Ora, è vero che tra gli elementi valutabili ai fini dell'acquisizione della prova del ravvedimento può essere anche considerato il grado di interesse e di concreta disponibilità del condannato a fornire alla vittima del reato ogni possibile assistenza, compatibile con il doveroso rispetto della personale riservatezza è delle autonome decisioni di questa, ma sembra evidente che il sicuro ravvedimento non può identificarsi tout court con il risarcimento del danno ad essa cagionato, ovvero con iniziative di solidarietà (peraltro non semplici nell'ambito dello speciale programma di protezione al quale è l'interessato sottoposto), ma postula una valutazione globale della condotta del soggetto, in modo da accertare se l'azione rieducativa, complessivamente svolta (realizzata, come è avvenuto nel caso in esame e riconosce la stessa ordinanza impugnata, anche in virtù della corretta gestione di tutti i benefici penitenziari finora fruiti) abbia prodotto il risultato del compiuto ravvedimento del reo (Cass., Sez. 1, 6 novembre 1989, Malizia, in Giust. pen., 1990, 2 257). Tra i vari elementi di valutazione del sicuro ravvedimento del reo e del suo riscatto morale vanno presi in considerazione infatti i rapporti con i familiari, il personale carcerario e i compagni di detenzione, nonché lo svolgimento di un'attività lavorativa o di studio, la stessa perseveranza in un leale, fattivo, continuato intento di collaborazione. Il mancato interessamento nei riguardi della vittima non sembra di per sè suscettibile di una limitazione preventiva. Ciò che occorre è una valutazione unitaria della personalità del condannato che consenta di verificare se c'è stata da parte del reo una revisione critica della sua vita anteatta e una reale aspirazione al suo riscatto morale, probabili dopo il lungo tempo trascorso in regime di detenzione domiciliare, nell'ambito di uno speciale programma di protezione ed all'esito di una importantissima e rischiosissima collaborazione.

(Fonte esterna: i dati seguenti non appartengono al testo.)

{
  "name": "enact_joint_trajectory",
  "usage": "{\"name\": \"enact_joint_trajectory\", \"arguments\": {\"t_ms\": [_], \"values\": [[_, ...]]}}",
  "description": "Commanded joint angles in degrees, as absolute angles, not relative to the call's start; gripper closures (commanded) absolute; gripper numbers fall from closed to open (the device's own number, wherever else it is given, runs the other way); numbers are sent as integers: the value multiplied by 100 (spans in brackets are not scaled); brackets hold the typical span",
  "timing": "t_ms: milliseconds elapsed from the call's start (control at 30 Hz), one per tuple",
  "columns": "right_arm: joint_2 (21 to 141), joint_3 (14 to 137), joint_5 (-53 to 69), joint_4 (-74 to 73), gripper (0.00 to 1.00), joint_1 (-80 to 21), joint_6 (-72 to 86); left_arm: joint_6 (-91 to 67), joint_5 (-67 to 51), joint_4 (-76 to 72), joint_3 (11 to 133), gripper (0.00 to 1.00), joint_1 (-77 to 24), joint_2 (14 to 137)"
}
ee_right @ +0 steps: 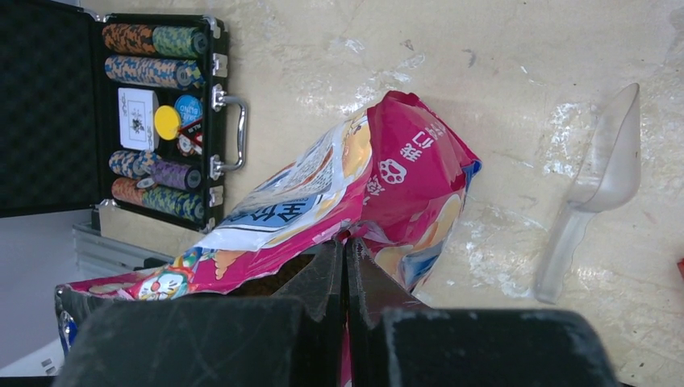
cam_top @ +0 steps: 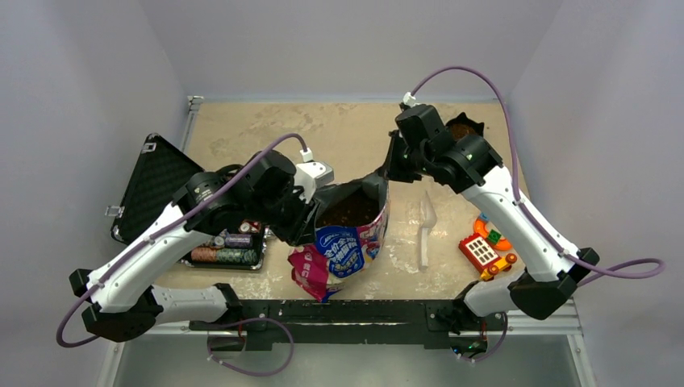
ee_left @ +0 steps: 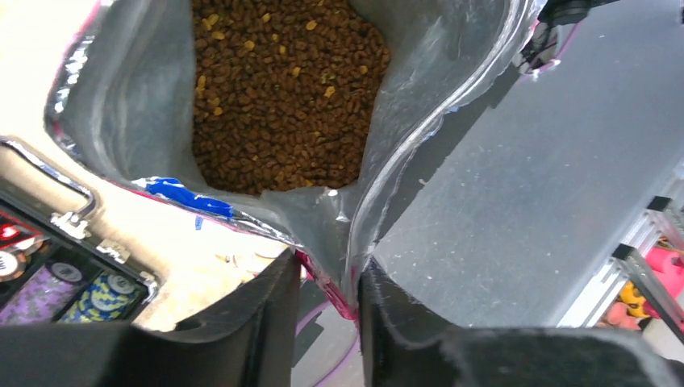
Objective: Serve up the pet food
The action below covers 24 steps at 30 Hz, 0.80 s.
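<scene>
Here, the bag [cam_top: 347, 250] stands open in the middle of the table [cam_top: 339, 129], near the front edge, between the two arms. Its mouth gapes wide. The kibble [ee_left: 282, 97] is inside the bag, a brown heap low between the silver walls, with some lighter pellets among the dark ones.

The right gripper [ee_right: 345, 270] is clenched on the far right part of the bag's rim. Its fingers are pressed together, and the pink foil goes in between them. The left gripper [ee_left: 329, 318] is at the near left part of the rim. Its fingers [ee_left: 242, 339] stand one on each side of the foil edge, but a gap shows between them, so they are apart and not pressed on the foil.

A clear scoop [cam_top: 425, 230] lies flat on the table just to the right of the bag, apart from it. To the left of the bag lies an open black case [cam_top: 157, 189], with chips [cam_top: 226, 246] in rows in it. A coloured toy [cam_top: 486, 251] is at the right, near the right arm. Behind the right arm a dark vessel [cam_top: 465, 127] with something brown in it shows only partly; what it is I cannot tell.
</scene>
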<state>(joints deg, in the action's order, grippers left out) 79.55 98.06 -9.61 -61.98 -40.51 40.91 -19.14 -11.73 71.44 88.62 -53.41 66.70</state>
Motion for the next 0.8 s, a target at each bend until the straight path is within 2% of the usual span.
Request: {"name": "enact_joint_trajectory", "arguments": {"t_ms": [0, 100, 133, 267, 467, 667, 700, 767], "values": [[7806, 10293, -1392, -5375, 100, -3727, 4257, -1878, -468, 7168, 9011, 73, -5366, 6698], [7741, 10196, -1358, -5399, 100, -3418, 4455, -1607, -73, 7143, 9038, 98, -5361, 6509], [7717, 10169, -1354, -5402, 100, -3306, 4509, -1485, 117, 7125, 9029, 100, -5361, 6412], [7667, 10173, -1248, -5370, 100, -2821, 4616, -819, 57, 6857, 8888, 100, -5361, 5899], [7753, 10281, -1115, -5249, 100, -2525, 4683, -89, -1671, 6473, 8321, 100, -5361, 5026], [7802, 10091, -580, -4836, 100, -2516, 4511, -46, -2044, 6586, 8336, 100, -5353, 5224], [7792, 10056, -526, -4763, 100, -2516, 4426, -86, -2000, 6664, 8502, 92, -5345, 5365], [7772, 9968, -336, -4679, 100, -2521, 4313, -89, -2044, 6798, 8906, 69, -5342, 5700]]}}
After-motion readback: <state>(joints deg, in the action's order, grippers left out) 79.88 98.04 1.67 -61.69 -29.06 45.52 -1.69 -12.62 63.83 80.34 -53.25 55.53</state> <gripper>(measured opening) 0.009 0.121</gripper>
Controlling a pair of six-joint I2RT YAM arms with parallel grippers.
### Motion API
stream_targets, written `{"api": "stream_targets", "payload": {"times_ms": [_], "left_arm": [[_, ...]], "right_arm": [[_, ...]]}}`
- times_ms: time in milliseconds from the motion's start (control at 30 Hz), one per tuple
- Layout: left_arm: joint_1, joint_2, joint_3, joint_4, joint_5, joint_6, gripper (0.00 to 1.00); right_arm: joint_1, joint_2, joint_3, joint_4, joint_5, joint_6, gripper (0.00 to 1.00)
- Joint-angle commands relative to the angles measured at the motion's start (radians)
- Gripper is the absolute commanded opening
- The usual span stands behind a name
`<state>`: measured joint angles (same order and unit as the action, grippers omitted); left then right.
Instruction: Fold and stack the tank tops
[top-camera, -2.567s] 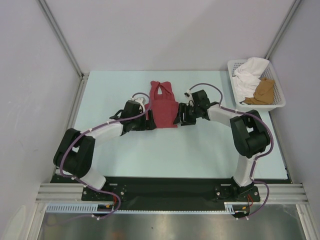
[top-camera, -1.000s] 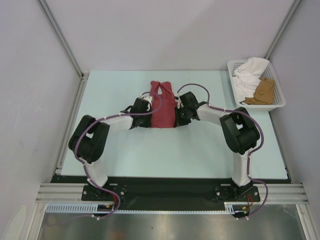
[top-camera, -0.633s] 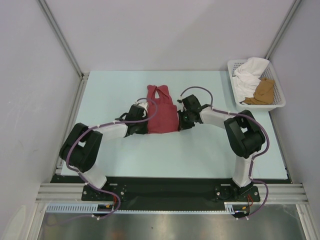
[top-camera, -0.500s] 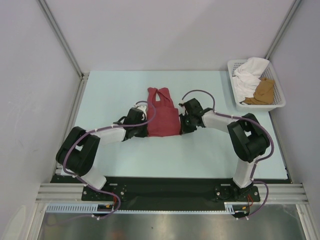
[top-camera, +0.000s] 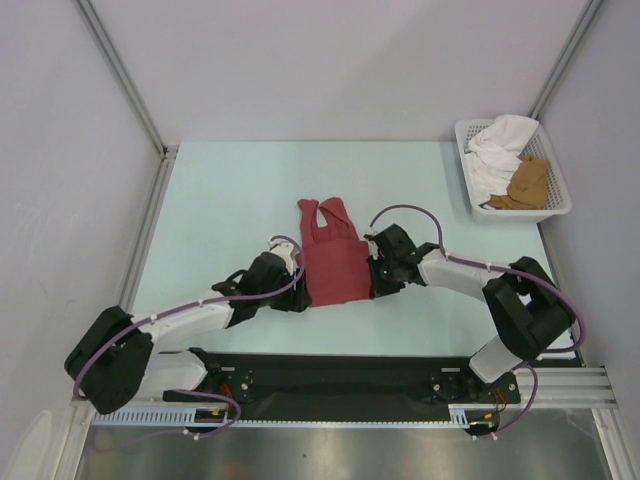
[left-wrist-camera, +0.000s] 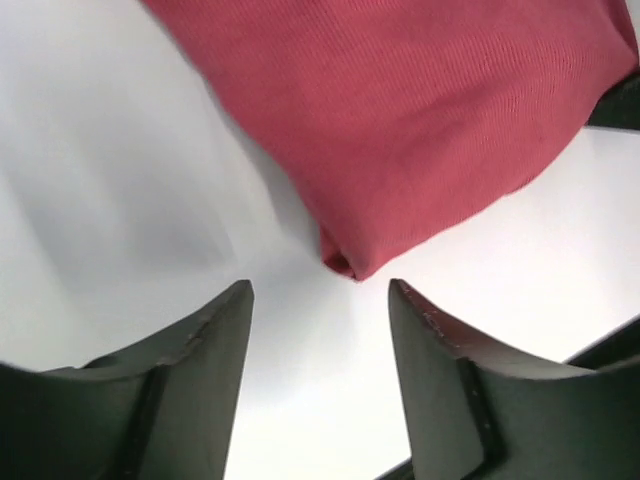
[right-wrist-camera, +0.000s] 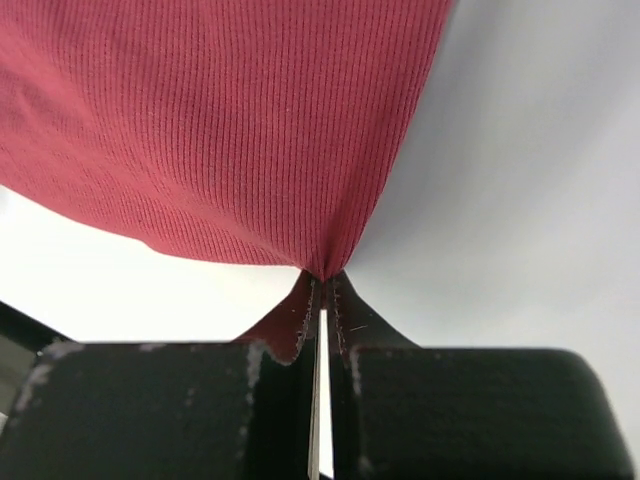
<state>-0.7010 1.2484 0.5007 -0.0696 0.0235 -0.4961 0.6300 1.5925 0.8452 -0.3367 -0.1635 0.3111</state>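
Our left gripper (left-wrist-camera: 320, 300) has just spread and let go of the dark red tank top (top-camera: 333, 262), now lying flat mid-worktop (top-camera: 220, 200) nearer us, while our right gripper (right-wrist-camera: 322, 285) stays pinched on its other near corner, so we judge the laying-out nearly done.

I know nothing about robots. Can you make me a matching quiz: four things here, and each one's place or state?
1 left end effector
2 right end effector
3 dark red tank top
4 tan-brown top

A in the white basket
B open, holding nothing
C shut on the red cloth's corner
D flat on the table

Pairs: 1-B, 2-C, 3-D, 4-A
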Motion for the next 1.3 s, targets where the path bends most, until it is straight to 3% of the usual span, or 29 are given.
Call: {"api": "stream_targets", "payload": {"times_ms": [0,400,567,600,700,733,833,1000,1267], "left_arm": [[-0.025,-0.067,-0.040,-0.010,-0.022,-0.062,0.66],[-0.175,-0.011,-0.021,0.022,-0.099,-0.085,0.70],[-0.176,0.080,0.032,-0.030,-0.180,-0.081,0.65],[-0.176,0.094,0.038,-0.030,-0.184,-0.079,0.63],[-0.178,0.131,0.053,-0.013,-0.163,-0.076,0.44],[-0.180,0.138,0.059,-0.007,-0.155,-0.073,0.24],[-0.202,0.166,0.082,-0.030,-0.161,-0.067,0.00],[-0.242,0.149,0.084,-0.084,-0.185,-0.081,0.00],[-0.245,-0.033,0.038,-0.145,-0.048,-0.116,0.00]], "right_arm": [[0.026,-0.074,-0.024,-0.044,0.024,0.023,0.00],[0.068,-0.109,-0.052,-0.053,0.028,0.049,0.00],[0.073,-0.123,-0.052,-0.064,0.022,0.051,0.00],[0.074,-0.126,-0.052,-0.065,0.022,0.052,0.00],[0.083,-0.135,-0.057,-0.071,0.024,0.057,0.00],[0.082,-0.138,-0.058,-0.073,0.024,0.060,0.00],[0.085,-0.154,-0.069,-0.078,0.027,0.069,0.00],[0.099,-0.189,-0.080,-0.111,0.019,0.086,0.00],[0.135,-0.295,-0.037,-0.257,0.070,0.121,0.00]]}}
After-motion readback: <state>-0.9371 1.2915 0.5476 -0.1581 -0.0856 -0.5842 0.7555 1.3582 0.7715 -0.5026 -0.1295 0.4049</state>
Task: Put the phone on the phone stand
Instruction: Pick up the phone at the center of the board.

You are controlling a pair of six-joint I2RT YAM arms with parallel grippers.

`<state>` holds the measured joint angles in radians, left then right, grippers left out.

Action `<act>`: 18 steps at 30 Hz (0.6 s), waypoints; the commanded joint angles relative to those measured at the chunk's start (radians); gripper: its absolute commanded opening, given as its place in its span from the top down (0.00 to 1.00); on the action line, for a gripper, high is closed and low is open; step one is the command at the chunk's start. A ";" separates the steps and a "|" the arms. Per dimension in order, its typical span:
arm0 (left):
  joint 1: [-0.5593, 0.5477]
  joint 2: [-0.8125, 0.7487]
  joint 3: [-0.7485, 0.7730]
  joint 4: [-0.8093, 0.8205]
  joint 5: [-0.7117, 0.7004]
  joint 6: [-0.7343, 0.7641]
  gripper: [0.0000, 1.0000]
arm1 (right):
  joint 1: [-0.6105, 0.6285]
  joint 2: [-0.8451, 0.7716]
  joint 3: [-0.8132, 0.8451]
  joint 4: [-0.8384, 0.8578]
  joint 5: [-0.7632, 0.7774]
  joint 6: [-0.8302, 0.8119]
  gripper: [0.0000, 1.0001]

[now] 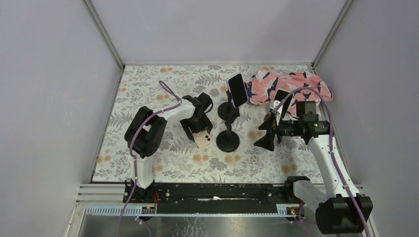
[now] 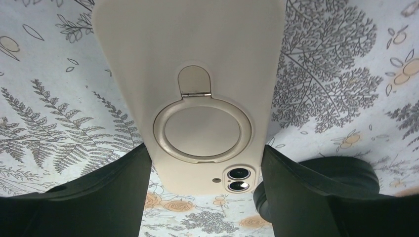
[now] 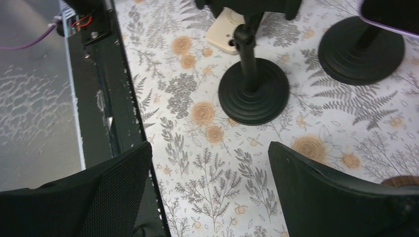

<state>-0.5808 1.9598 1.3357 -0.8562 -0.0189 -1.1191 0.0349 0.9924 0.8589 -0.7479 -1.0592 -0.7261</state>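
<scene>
Now, my left jaws pinch the phone by its edges, low beside the empty stand, right jaws spread and idle; gripped only near its camera end, it could pivot loose or knock the stand over as I lift.

Your left arm and right arm wear white shells between bulky black joints, with a purple cable looping along each. The right pincer shows broad matte-black fingers, one finely textured.
</scene>
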 commanded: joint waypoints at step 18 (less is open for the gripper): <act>0.001 -0.147 -0.050 -0.024 0.378 0.096 1.00 | 0.332 0.093 0.227 -0.355 0.061 -0.575 0.00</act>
<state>-0.5816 1.8565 1.2896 -0.8589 0.2630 -1.0409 0.2516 1.0542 1.0210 -1.1152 -1.1046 -1.2945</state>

Di qui, ferma restando la discrezionalità del tribunale nella valutazione della ricorrenza dei presupposti per la concessione del beneficio, la necessità di un maggiore approfondimento della personalità del ricorrente e delle circostanze oggettive e soggettive connesse all'esperienza detentiva dell'interessato ed innanzi richiamate.
L'ordinanza impugnata deve essere dunque annullata e gli atti rinviati al tribunale di sorveglianza di Roma per un nuovo e più approfondito esame.
P.Q.M.
La Corte annulla l'ordinanza impugnata e rinvia per un nuovo esame al Tribunale di Sorveglianza di Roma.
Così deciso in Roma, il 15 febbraio 2008.